二人は和室で母と杏、そして父に報告をする。

「実は…、赤ちゃんが出来ました」

えっ!と母と杏は目を見開いてから、わあ!と喜びの声を上げる。

「やったー!赤ちゃん!お姉ちゃんと航さんの赤ちゃん!楽しみー」
「良かったわね、凛。ああ、もう涙が出そう」
「出そうって、もう泣いてるじゃない、お母さん」
「そうね、だって嬉しくて…」

杏は涙ぐむ母の背中をさする。

「お母さんもおばあちゃんになるんだね。え、そしたら私はおばちゃん?」
「そうよ。大学生だけどおばちゃんよ」
「えー?でもいいや。おばちゃん、大歓迎よ!」

二人のやり取りに、凛と航は顔を見合わせて微笑む。

「お父さんも見たかったでしょうね、可愛い孫の顔」

母が仏壇に目をやってそう言うと、杏が明るく笑った。

「ちゃんと見てるわよ、空の上でね。
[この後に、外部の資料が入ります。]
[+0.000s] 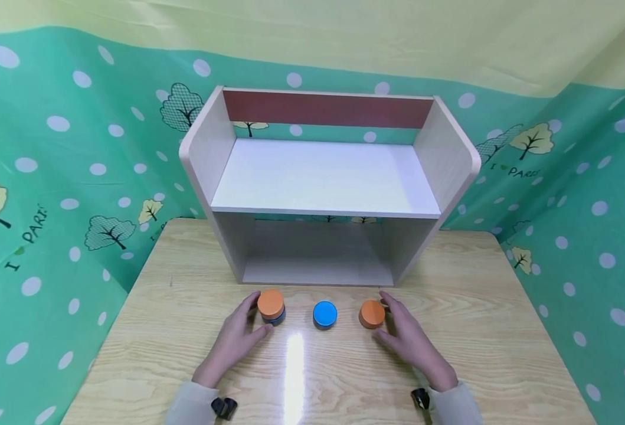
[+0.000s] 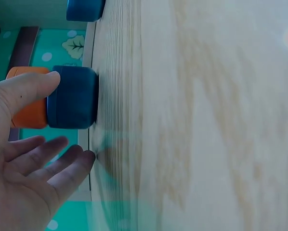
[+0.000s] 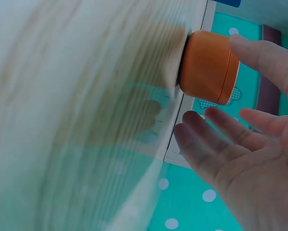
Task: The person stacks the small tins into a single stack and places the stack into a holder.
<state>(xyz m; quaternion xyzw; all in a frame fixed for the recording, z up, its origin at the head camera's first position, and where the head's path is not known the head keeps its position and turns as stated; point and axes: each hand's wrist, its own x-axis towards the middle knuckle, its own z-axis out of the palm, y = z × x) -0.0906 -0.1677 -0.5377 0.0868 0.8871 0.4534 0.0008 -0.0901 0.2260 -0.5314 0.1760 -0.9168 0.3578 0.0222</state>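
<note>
In the head view, an orange round lidded jar (image 1: 271,303) sits on a dark blue one (image 1: 275,319) at the left. My left hand (image 1: 238,336) curves loosely around the left of this stack. Its thumb overlaps the jars in the left wrist view, while the other fingers stand apart from them; whether the thumb touches is unclear. A single orange jar (image 1: 372,314) stands on the table at the right. Beside it, my right hand (image 1: 409,336) has its thumb near the lid and its fingers spread off the jar. Between the hands stands a blue jar (image 1: 325,314).
A white two-level shelf unit (image 1: 325,177) with a brown back strip (image 1: 328,108) stands just behind the jars. The wooden table (image 1: 503,354) spreads out around it. Green dotted cloth (image 1: 52,177) hangs at the back and both sides.
</note>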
それにきっとお姉ちゃんと赤ちゃんを守ってくれる。お姉ちゃん、安心して赤ちゃん産んでね!」
「ありがとう、杏。お母さんも」

最後に凛は、心の中で父に語りかける。

(お父さん、私達を見守っていてね)

まだぺたんこのお腹に手を当てて微笑む凛の肩を、航は優しく抱き寄せた。